In comparison to other point guards, Augustin rates out fairly well. D.J. has the third lowest turnover rate among lead guards, 15th best PER, the 18th highest assist rate and the 11th best true shooting percentage. Those ranks make Augustin out to be a middle of the pack point guard in todays game and that’s what he is. There’s no shame in that, though, especially considering what was expected of him coming into the season. Most experts (again, including myself) thought the Bobcats would suffer a major setback this season after the loss of point guard Raymond Felton, who signed with the Knicks in the off-season.
Well, the Bobcats do have a worse record than the Knicks to this point, but they are currently the eighth seed in the Eastern Conference (which is where they were last season) and the individual performance of Augustin compares well to that of Felton. Take a look at this chart comparing their numbers.
As you can see, Augustin trumps Felton in points per possession, which is widely regarded as the most telling offensive statistic. Augustin also has a significantly higher true shooting percentage, a better three-point percentage and a much better turnover rate. He trails Felton in PER by just a fraction of a point and the other categories that Felton has the advantage in are usage percentage (which does not rate performance but rather the amount of possessions a player uses) and rebound rate (by just .5). Overall, its tough to say that Augustin doesn’t have the statistical advantage over Felton and the eye test is starting to lean in Augustin’s favor as he has become much more assertive of late while Felton has been mired in a dreadful shooting slump.

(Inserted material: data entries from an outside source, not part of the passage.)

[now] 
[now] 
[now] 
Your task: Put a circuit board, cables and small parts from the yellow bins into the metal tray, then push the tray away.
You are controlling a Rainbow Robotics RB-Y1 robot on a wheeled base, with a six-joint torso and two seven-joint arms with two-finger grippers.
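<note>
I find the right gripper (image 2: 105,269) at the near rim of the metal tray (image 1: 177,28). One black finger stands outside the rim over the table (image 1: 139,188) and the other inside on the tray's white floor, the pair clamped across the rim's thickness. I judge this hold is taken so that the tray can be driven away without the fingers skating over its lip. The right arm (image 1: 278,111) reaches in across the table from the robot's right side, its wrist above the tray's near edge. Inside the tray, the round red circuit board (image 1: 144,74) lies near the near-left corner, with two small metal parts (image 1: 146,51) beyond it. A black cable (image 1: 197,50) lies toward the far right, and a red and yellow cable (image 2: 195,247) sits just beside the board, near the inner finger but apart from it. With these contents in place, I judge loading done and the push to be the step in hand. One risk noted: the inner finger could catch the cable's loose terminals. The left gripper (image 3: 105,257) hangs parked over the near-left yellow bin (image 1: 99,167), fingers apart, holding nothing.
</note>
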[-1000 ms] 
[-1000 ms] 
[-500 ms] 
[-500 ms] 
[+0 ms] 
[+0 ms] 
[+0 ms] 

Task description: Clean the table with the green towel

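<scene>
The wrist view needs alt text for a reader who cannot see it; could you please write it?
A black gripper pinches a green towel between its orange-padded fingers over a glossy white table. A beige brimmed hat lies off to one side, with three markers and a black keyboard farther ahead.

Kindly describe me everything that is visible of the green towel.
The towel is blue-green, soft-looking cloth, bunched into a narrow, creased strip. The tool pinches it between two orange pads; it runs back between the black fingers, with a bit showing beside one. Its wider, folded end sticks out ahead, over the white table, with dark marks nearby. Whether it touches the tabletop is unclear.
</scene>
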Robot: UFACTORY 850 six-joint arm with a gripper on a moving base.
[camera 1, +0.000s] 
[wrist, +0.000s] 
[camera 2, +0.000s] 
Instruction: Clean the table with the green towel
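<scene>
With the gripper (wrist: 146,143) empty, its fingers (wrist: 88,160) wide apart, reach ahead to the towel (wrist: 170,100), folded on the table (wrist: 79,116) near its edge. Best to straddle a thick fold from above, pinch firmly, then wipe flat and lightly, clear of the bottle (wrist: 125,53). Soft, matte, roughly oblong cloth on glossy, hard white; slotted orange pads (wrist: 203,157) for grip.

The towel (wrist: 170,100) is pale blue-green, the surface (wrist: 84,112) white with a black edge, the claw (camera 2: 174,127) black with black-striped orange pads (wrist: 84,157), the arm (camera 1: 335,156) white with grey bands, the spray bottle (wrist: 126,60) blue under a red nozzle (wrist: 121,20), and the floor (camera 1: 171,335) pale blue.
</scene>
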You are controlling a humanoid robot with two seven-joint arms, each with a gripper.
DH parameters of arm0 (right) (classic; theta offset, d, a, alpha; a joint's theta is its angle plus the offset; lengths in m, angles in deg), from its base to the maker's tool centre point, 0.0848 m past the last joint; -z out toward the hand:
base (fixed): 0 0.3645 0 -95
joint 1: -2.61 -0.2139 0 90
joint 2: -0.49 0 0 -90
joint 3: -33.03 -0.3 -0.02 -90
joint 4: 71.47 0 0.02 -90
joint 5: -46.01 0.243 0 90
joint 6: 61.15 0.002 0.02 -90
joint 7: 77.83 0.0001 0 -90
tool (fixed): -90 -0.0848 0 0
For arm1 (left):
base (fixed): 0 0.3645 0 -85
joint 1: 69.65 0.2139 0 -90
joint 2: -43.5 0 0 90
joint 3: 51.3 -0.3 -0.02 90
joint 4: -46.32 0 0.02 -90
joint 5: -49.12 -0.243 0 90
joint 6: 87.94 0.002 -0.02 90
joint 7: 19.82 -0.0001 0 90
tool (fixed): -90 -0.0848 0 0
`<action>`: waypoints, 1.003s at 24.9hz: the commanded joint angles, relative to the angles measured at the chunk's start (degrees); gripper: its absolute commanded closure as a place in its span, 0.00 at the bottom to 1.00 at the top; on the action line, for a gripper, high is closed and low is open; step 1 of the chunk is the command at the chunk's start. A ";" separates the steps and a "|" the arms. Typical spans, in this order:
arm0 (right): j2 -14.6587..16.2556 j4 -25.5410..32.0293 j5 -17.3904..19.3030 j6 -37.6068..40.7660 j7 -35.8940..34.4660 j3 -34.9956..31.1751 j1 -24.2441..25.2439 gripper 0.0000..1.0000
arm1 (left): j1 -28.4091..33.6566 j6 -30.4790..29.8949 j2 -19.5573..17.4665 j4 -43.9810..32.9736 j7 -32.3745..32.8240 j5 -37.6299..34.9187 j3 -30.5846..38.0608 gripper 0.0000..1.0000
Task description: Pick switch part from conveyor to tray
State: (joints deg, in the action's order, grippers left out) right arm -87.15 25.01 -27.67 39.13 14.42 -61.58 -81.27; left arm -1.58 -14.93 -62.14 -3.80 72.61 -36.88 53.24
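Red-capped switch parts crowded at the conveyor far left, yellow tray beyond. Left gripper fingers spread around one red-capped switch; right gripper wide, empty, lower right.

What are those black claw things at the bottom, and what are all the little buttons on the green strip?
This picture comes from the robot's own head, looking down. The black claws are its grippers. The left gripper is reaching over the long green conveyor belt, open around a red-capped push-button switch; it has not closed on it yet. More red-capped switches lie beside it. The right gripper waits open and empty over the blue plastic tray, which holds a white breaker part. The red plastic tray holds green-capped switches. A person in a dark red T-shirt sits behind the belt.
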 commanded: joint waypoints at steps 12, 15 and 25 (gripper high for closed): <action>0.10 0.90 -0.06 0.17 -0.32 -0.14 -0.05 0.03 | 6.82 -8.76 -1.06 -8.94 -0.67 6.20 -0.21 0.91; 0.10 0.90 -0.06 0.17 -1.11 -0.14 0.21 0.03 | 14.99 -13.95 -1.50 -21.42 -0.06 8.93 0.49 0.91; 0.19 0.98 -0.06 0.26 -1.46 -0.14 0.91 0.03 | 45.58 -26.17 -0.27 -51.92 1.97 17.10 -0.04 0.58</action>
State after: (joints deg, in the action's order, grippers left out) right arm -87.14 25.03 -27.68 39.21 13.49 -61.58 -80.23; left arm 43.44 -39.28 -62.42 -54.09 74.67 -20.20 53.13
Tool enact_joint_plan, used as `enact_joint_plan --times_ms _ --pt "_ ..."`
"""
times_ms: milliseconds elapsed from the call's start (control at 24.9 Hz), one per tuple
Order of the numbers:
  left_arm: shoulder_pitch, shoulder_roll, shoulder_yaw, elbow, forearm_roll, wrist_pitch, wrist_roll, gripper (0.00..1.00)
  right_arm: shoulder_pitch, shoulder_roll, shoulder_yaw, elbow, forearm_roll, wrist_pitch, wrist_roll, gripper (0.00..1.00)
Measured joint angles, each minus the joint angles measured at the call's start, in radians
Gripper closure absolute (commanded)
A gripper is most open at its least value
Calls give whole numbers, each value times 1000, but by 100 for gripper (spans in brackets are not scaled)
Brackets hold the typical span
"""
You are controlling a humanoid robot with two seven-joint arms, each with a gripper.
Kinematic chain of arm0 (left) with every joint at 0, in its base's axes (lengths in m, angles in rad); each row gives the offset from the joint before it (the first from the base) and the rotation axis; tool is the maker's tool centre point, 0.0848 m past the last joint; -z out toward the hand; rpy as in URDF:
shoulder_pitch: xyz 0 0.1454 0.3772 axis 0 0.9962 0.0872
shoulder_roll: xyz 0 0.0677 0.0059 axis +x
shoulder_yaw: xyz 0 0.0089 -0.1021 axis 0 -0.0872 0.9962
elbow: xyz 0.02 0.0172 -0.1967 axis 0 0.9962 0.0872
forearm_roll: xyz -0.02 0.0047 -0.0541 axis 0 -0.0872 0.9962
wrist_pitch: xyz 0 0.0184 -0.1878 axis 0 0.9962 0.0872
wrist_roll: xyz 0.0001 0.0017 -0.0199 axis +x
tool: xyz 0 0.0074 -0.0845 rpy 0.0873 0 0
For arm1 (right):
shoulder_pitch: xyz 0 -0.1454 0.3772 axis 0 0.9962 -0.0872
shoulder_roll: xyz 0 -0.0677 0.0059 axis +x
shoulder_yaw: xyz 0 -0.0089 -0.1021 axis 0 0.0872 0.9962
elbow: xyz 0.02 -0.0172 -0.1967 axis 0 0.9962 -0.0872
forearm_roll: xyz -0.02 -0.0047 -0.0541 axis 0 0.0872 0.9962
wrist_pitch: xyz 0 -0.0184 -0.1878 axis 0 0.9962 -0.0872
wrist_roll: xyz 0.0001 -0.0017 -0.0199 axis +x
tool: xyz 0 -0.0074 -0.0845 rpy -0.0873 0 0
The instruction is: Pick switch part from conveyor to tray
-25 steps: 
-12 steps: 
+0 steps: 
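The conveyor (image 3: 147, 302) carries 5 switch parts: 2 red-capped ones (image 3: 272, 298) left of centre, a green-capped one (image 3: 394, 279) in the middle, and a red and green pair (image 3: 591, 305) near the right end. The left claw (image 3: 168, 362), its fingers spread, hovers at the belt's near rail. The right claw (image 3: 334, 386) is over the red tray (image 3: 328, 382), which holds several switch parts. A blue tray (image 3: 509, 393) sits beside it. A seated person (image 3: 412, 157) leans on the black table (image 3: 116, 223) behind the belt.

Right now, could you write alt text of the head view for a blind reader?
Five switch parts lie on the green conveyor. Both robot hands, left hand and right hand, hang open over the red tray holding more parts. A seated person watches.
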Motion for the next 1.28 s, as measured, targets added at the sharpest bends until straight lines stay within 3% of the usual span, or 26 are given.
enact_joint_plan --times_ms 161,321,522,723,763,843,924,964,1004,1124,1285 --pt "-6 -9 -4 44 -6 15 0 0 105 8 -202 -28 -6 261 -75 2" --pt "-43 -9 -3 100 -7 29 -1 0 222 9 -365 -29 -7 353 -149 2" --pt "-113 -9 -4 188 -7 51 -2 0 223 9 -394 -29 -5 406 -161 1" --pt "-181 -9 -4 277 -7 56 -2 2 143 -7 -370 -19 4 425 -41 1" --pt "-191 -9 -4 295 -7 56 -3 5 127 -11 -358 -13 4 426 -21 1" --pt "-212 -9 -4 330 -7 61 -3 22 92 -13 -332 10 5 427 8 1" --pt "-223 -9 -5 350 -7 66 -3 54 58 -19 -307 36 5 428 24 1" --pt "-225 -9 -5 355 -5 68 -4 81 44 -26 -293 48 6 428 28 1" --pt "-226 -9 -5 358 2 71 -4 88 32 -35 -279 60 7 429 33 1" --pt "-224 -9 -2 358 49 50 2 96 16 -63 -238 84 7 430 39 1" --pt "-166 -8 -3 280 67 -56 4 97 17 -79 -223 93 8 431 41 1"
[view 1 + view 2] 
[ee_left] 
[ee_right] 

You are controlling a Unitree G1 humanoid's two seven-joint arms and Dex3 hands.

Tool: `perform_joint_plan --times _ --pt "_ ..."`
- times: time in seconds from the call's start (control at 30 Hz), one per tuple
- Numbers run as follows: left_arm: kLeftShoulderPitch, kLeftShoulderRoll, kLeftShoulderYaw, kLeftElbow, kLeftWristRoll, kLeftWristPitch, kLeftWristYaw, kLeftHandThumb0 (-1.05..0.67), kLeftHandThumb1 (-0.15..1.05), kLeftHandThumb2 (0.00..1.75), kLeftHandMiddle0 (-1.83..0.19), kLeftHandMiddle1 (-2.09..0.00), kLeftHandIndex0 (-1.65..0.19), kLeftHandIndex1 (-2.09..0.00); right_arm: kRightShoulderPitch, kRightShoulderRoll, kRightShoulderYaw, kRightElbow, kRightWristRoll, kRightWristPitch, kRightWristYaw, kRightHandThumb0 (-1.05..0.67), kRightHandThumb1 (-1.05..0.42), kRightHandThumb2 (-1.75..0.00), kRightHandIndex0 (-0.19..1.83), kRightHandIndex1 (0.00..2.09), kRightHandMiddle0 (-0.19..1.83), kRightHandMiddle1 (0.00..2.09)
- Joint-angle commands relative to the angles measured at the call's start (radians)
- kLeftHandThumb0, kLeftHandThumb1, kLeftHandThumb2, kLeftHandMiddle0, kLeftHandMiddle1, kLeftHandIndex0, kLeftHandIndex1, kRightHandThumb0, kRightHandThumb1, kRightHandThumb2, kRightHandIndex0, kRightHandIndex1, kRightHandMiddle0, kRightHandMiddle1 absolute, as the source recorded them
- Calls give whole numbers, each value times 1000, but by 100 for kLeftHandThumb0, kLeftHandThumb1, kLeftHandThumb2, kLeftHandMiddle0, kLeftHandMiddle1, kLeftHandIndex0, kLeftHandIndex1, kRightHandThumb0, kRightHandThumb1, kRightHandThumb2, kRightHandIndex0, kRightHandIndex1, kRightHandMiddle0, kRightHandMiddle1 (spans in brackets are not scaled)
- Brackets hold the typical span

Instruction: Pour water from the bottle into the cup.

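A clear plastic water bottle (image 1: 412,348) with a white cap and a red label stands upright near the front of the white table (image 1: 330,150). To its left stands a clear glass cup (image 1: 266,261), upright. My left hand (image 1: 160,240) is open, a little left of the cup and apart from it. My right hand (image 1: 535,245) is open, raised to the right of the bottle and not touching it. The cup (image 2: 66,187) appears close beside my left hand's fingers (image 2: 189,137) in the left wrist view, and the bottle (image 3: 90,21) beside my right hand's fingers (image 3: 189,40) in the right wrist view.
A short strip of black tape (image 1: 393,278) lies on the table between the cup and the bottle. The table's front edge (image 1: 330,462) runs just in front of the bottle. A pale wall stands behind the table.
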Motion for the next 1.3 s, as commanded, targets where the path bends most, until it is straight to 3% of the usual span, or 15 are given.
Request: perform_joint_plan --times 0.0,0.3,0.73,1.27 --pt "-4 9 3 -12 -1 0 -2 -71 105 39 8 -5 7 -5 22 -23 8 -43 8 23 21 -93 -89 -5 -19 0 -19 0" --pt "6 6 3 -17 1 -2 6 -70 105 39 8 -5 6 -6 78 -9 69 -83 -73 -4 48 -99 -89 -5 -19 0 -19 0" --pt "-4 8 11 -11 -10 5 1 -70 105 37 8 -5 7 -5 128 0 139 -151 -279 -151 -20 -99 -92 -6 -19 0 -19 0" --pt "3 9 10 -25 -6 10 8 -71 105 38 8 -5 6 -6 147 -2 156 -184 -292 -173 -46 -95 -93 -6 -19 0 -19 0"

Despite the fact that Augustin has been playing just as well as Felton this season, it is Felton that has been garnering some heavy consideration as an all-star candidate. I’m not saying Augustin is or should be an all-star and I know that the Knicks have an above .500 record while the Bobcats sit eight games below it, but he definitely deserves some attention for his play. Augustin has gone from Felton’s back-up that almost nobody believed could lead the Bobcats this season as the starting point guard to outperforming Felton at least statistically despite having a worse supporting cast around him. That’s pretty darn impressive, if you ask me.
Augustin may not be the best all-around point guard in the league but he is a good one and one that has improved vastly in a year’s time. Paul Silas should be very proud of his third year point guard. He’s making strides and is leading this Bobcats team quite well. There are a few teams right now that are right behind the Bobcats in pursuit of the last available playoff spot in the East and Tyrus Thomas’ injury, who has been fantastic for Charlotte on both ends this season, will likely hamper the Bobcats’ ability to remain in the eighth seed for long, but this team has been playing well under Paul Silas and he deserves a lot of credit for turning the tides after Larry Brown parted ways with the organization.
Augustin deserves his share of credit too, because he hasn’t gotten much of any to this point in his career. And now that he’s playing better than he ever has in his career, its about time he got some.